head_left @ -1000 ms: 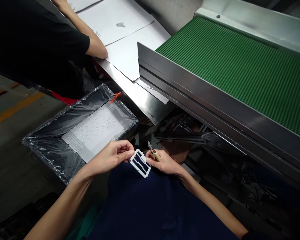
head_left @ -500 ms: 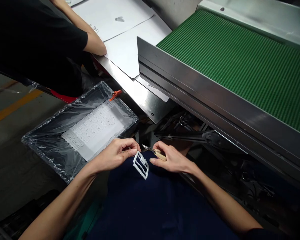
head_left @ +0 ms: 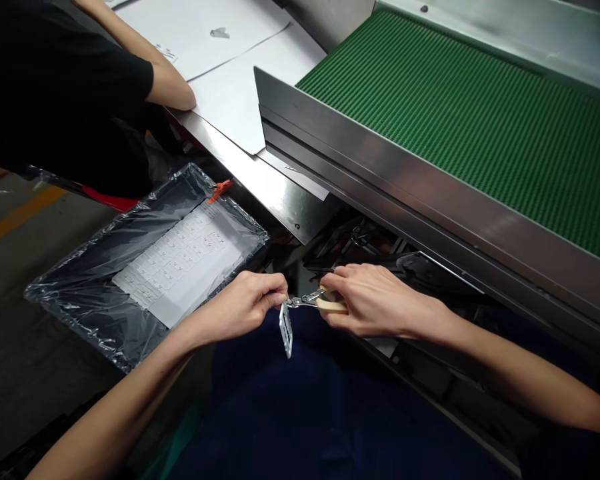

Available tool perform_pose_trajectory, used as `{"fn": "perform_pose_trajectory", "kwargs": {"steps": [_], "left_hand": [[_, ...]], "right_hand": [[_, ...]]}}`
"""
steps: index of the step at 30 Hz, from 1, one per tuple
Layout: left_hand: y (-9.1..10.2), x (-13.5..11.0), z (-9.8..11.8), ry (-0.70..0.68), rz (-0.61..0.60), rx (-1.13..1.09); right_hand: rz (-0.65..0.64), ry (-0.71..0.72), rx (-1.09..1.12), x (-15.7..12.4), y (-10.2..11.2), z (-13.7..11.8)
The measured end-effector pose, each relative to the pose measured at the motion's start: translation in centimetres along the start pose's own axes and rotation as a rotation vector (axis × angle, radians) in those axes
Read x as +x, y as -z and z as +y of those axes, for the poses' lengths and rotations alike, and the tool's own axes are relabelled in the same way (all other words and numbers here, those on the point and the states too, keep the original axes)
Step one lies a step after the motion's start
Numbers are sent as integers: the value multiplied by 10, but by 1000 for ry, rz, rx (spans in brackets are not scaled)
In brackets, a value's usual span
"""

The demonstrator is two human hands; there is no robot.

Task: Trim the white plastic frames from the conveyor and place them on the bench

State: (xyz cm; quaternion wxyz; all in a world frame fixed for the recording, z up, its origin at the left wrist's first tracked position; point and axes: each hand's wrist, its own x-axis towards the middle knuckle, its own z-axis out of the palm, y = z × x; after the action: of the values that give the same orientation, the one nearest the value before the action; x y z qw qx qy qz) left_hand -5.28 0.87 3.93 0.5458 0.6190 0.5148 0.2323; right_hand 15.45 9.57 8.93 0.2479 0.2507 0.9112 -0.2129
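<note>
Between thumb and fingers, my left hand [head_left: 245,300] pinches a small white plastic frame [head_left: 287,331], which hangs down almost edge-on to me. My right hand [head_left: 380,301] is closed round the cream handles of a pair of nippers [head_left: 331,305]. The metal jaws of the nippers reach the top of the plastic frame, right by my left fingertips. Whether the blades touch the plastic is too small to tell. Both hands are held above my dark blue clothing.
A crate [head_left: 45,280] lined with clear plastic stands at the left; rows of flat white parts [head_left: 165,253] lie on a sheet inside, and an orange clip [head_left: 220,190] sits on its rim. A green ribbed conveyor belt [head_left: 455,120] runs at right. Another person's arm [head_left: 173,83] rests on the paper-covered table [head_left: 230,117].
The nippers have moved left until their jaws meet the plastic frame, and my right hand has turned over them. The frame has rotated from nearly face-on to edge-on.
</note>
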Motion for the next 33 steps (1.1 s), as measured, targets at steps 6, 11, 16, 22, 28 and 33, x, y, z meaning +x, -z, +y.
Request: {"fn": "perform_pose_trajectory", "kwargs": {"steps": [6,11,16,22,28,33], "left_hand": [[0,3,1,-18,-53,63],[0,8,3,-44,-95,109],[-1,15,7,-44,-144,115],[-3,20,5,-26,-136,87],[-13,14,-8,116,12,-204],[-48,7,-18,263,19,-740]], "right_hand": [[-2,24,-39,1,3,0],[-62,35,-67,3,15,-2],[-194,-26,-77,9,32,-5],[-119,-2,-4,15,30,-1],[-157,-133,281,7,3,30],[-137,-397,297,-11,-25,49]]}}
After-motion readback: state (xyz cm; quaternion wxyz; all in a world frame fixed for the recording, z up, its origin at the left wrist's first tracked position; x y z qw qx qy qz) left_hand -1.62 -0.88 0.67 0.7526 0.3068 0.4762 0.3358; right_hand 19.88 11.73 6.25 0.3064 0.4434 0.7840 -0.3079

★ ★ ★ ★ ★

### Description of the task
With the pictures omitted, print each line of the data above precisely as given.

### Result for this exercise
head_left @ -1000 ms: 
head_left @ -500 ms: 
head_left @ +0 ms: 

Available tool perform_pose_trajectory, used as `{"fn": "perform_pose_trajectory", "kwargs": {"steps": [_], "left_hand": [[_, ...]], "right_hand": [[_, ...]]}}`
"""
steps: index of the step at 30 Hz, from 1, one per tuple
Layout: left_hand: y (-9.1..10.2), x (-13.5..11.0), z (-9.8..11.8), ry (-0.70..0.68), rz (-0.61..0.60), rx (-1.13..1.09); right_hand: rz (-0.65..0.64), ry (-0.71..0.72), rx (-1.09..1.12), x (-15.7..12.4), y (-10.2..11.2), z (-13.7..11.8)
The measured end-effector pose, each relative to the pose measured at the motion's start: translation in centimetres along the start pose's own axes and rotation as a rotation vector (axis × angle, radians) in those axes
Read x as +x, y as -z and z as +y of those axes, for the poses' lengths and rotations alike, and the tool's own axes are relabelled in the same way (all other words and numbers here, those on the point and the states too, keep the original axes)
Step one lies a step after the motion's start
Numbers are sent as integers: the value multiplied by 10, but by 1000 for ry, rz, rx (spans in brackets are not scaled)
In brackets, a value's usual span
"""

The demonstrator is two human hands; there is no robot.

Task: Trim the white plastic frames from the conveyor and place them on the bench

State: (xyz cm; quaternion wxyz; all in a world frame fixed for the recording, z up, its origin at the left wrist's first tracked position; point and axes: each hand's wrist, its own x-axis towards the middle knuckle, its own z-axis out of the palm, y = z × x; after the action: of the values that give the same orientation, the one nearest the value before the action; x y z qw qx qy qz) left_hand -5.28 0.87 3.93 0.5458 0.6190 0.5148 0.2323; right_hand 15.45 9.57 8.93 0.2479 0.2507 0.9112 -0.2129
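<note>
Between thumb and fingers, my left hand [head_left: 245,300] pinches a small white plastic frame [head_left: 287,331], which hangs down almost edge-on to me. My right hand [head_left: 380,301] is closed round the cream handles of a pair of nippers [head_left: 331,305]. The metal jaws of the nippers reach the top of the plastic frame, right by my left fingertips. Whether the blades touch the plastic is too small to tell. Both hands are held above my dark blue clothing.
A crate [head_left: 45,280] lined with clear plastic stands at the left; rows of flat white parts [head_left: 165,253] lie on a sheet inside, and an orange clip [head_left: 220,190] sits on its rim. A green ribbed conveyor belt [head_left: 455,120] runs at right. Another person's arm [head_left: 173,83] rests on the paper-covered table [head_left: 230,117].
The nippers have moved left until their jaws meet the plastic frame, and my right hand has turned over them. The frame has rotated from nearly face-on to edge-on.
</note>
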Motion for the next 33 steps (1.1 s), as measured, targets at steps 6, 11, 16, 22, 28 and 33, x, y, z meaning +x, -z, +y.
Request: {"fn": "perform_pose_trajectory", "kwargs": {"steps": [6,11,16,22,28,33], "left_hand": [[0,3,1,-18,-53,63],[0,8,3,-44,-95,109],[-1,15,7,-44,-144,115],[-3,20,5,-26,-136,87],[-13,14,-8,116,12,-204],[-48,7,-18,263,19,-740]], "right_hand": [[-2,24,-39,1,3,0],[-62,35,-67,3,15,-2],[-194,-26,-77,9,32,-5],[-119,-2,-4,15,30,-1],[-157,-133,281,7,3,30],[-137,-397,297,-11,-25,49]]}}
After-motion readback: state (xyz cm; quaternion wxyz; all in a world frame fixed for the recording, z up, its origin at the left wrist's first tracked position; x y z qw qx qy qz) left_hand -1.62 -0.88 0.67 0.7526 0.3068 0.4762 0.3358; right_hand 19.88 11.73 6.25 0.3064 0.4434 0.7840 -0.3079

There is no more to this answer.